For those of you not familiar with The Bright Sessions, it’s one of the most highly regarded audio dramas in recent years and centers around the therapy sessions for people struggling to adapt to their superpowers. Lauren Shippen never fails to put the human in superhuman, writing beautifully complex and realistic characters just trying to connect with the people around them.
As a huge fan of the podcast, I was beyond thrilled to hear that the series was being adapted into a trilogy of books. Imagine if Robin Hobb, Maggie Stiefvater, or Becky Chambers announced their works were being adapted for film, and you have an idea of how exciting this is for fans of The Bright Sessions (and also an idea of Shippen’s writing style).
Anyway, enough rambling.
Caleb Michaels is a star on his high school football team and generally liked by his peers. His life would be pretty great if he didn’t have to feel the emotions of everyone around him. As an empath in a school of teenagers, Caleb’s life is far from typical and further from easy.
Dr. Bright—Caleb’s therapist and namesake for the original podcast—helps Caleb to explore his abilities and encourages him to befriend Adam, another student whose emotions seem to keep pulling Caleb in.
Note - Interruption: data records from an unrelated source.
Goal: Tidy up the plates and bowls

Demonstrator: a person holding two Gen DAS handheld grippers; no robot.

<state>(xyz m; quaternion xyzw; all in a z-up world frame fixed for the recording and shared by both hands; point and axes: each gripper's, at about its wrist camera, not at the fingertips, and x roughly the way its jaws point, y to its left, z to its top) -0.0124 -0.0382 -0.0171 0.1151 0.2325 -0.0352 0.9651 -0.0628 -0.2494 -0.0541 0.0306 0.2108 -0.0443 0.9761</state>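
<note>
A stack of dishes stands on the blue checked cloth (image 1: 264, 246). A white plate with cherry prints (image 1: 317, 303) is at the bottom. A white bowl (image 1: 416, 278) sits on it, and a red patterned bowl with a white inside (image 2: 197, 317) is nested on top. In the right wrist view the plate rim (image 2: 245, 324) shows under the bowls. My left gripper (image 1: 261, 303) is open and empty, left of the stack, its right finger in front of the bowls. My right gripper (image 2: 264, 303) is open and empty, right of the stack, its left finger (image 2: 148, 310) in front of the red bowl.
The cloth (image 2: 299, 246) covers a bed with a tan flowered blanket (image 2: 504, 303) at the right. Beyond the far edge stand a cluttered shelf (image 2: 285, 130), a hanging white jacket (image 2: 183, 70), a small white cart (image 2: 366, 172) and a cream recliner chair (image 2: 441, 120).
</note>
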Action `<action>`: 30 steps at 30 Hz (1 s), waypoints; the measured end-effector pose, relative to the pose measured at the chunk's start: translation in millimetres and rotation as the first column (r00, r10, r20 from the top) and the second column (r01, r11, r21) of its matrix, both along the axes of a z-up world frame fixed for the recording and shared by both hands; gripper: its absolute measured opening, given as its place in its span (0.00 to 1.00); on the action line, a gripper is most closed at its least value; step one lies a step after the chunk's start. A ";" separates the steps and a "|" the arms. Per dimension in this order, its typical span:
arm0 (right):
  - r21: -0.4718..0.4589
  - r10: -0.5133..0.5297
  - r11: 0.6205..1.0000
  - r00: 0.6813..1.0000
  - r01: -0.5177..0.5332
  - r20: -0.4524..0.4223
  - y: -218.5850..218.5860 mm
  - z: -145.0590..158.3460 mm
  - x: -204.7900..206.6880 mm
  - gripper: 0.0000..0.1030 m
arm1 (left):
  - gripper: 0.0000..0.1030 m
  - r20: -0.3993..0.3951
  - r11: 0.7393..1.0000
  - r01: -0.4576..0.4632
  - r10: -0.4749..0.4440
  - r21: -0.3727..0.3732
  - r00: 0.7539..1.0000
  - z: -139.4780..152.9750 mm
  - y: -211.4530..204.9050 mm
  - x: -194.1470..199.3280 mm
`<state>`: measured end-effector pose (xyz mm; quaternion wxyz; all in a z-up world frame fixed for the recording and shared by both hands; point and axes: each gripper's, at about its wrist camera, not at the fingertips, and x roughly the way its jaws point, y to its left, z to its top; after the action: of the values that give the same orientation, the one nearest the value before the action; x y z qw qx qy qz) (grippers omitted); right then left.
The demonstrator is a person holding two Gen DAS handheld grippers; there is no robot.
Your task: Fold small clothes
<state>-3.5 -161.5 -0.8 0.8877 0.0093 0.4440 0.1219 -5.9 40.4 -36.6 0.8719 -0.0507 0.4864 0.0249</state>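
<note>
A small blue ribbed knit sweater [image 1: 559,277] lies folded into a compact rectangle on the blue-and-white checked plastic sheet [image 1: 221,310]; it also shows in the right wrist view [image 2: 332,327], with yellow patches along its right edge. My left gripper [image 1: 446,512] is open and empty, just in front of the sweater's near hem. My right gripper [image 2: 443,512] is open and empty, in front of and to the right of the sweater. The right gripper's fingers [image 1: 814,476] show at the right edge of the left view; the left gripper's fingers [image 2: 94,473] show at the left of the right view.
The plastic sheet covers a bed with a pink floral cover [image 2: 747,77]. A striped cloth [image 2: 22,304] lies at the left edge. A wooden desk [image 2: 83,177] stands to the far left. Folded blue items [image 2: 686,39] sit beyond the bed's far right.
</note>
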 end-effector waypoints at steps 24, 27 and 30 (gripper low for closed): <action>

This is not a story you read for the plot. While the timeline overlaps with the first two seasons of The Bright Sessions and certain key events take place in each, the heart of this story is Caleb and Adam’s relationship. On paper, the two boys should have nothing in common. Adam’s a brilliant loner who loves Shakespeare and struggles with severe depression. Caleb’s a popular athlete with a loving family and an inconvenient superpower. None of these differences are easy to overcome. And, as the boys come to learn, some differences are best embraced.
I’m probably not the only reader who suffers from an unfair bias against the Young Adult label. Whenever I do manage to pick one up I’m often pleasantly surprised. This time I was blown away.
There are no “if only they talked to each other” moments that drag on for half a novel. Characters communicate, muck things up, then try again. There’s no love triangle, just human beings wanting to connect and being pretty damn mature about it for teenagers. If anything, the YA medium allowed Shippen to express her remarkable understanding of humanity more clearly than I’d have thought possible.
I wish I’d had this book to read when I was in high school. It’s an encouraging reminder that people are rarely as straightforward as they seem from the outside, and an open invitation to look beyond the black and white stereotypes to which we can be tempted to reduce the world around us.
I received a free ARC of this book from Tor Teen via Edeweiss in exchange for a fair and honest review. The Infinite Noise by Lauren Shippen releases September 24, 2019.